Paul Astbury, who leads specialist sales at Integral Ad Science (IAS) said this controversy is an early sign that just like other large social platforms, the sheer volume and speed at which content is created on IGTV makes it challenging to police. A point which could make it a more challenging sell if the time does monetise.

“Great strides have already been made when undertaking the moderation of content by humans, in fact both YouTube and Facebook are doing this but human eyeballs can only do so much when considering inventory at such scale," Astbury said.

"Any human content moderation needs to be coupled with third party verification that can take advantage of data modelling and machine learning.”

Facebook has vowed to double the number of people in their safety and security teams to 20,000 by the end of the year, including 7,500 who will review content.

Similarly, YouTube’s parent company Google has also increased the number of people it employs to remove violent and extremist content.

“While IGTV does not carry ads yet, this is still a broader concern that this kind of content appears on platforms – and we continue to urge application of third-party research to detect and block this kind of harmful content,” said Bethan Crockett, senior director of brand safety and digital risk for WPP’s media agency GroupM.

GroupM told The Drum earlier this year that it has been working with clients on social content strategies for IGTV, testing organic posts and programming distributed via brands' own accounts.

Crockett continued: “The continuous development of policy, technology and human review procedures to make their user-generated content environments safer is of crucial importance. In the broader brand safety context, when content is monetized, to protect clients, we implement all brand safety settings made available by social platforms and have actively called for the urgent application of third party verification to make available additional layers of protection to keep brands away from objectionable content.”

Astbury went on to explain that social platforms have already begun to open up their inventory to third-party measurement and verification to promote greater transparency, but guarantees of brand safety will need to be a priority.

"Traditionally, their focus has been on viewability and identifying fraudulent activity," he said. "Brand safety is the next logical step for these social platforms to take in ensuring their content provides a suitable environment for major brands."

However, Sam Scott, marketing consultant and tech columnist for The Drum said if Instagram were to monetise IGTV, advertisers looking to ensure brand safety should create a comprehensive whitelist of the only channels or users on which their ads can appear.

“IGTV will face the similar issues [to YouTube] for one simple reason: algorithms, not human beings, will make the decisions.

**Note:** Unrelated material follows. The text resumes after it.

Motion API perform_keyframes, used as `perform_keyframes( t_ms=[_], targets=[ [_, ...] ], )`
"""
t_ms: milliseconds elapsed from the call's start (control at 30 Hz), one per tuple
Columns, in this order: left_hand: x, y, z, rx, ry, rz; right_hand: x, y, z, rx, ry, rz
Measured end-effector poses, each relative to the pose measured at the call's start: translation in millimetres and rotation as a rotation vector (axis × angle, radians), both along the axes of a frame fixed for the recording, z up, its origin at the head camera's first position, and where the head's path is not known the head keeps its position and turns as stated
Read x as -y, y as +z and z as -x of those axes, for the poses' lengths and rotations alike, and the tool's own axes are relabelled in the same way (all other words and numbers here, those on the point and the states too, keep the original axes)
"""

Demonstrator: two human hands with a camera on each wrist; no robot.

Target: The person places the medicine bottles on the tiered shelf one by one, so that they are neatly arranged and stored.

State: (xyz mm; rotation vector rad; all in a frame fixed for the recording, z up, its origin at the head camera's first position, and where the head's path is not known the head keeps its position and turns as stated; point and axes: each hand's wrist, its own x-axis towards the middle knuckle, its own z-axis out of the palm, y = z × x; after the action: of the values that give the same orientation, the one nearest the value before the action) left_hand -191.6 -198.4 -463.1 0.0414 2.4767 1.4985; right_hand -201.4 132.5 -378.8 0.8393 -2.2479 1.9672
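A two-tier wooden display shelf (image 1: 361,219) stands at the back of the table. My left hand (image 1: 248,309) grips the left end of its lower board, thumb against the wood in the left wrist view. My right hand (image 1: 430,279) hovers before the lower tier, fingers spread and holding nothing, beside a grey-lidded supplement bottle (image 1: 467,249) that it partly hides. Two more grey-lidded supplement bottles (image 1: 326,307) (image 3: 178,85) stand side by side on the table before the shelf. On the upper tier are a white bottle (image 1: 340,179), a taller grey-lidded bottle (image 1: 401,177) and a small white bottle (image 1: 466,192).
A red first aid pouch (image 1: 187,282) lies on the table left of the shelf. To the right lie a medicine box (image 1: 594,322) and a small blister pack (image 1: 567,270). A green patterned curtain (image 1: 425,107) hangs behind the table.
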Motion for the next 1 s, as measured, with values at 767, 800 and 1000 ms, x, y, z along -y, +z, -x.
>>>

And algorithms can be amazingly dumb and will always have the biases of the people who wrote them,” he said.

“[Whitelists] will take a lot of research done by actual human beings, but the best results never come from letting machines do the work for you."

The Drum has asked a number of advertisers if this would affect the decision to invest in Instagram IGTV platform in the future but was awaiting comment.

The investigation comes as platforms are under increasing scrutiny by government regulators. Earlier this week, Ofcom announced it would lead an unprecedented coordinated clampdown against harmful content hosted by social media firms. It conducted a survey of 1,700 people aged 16 and above which found that 52% of the public backed tighter regulations of social media.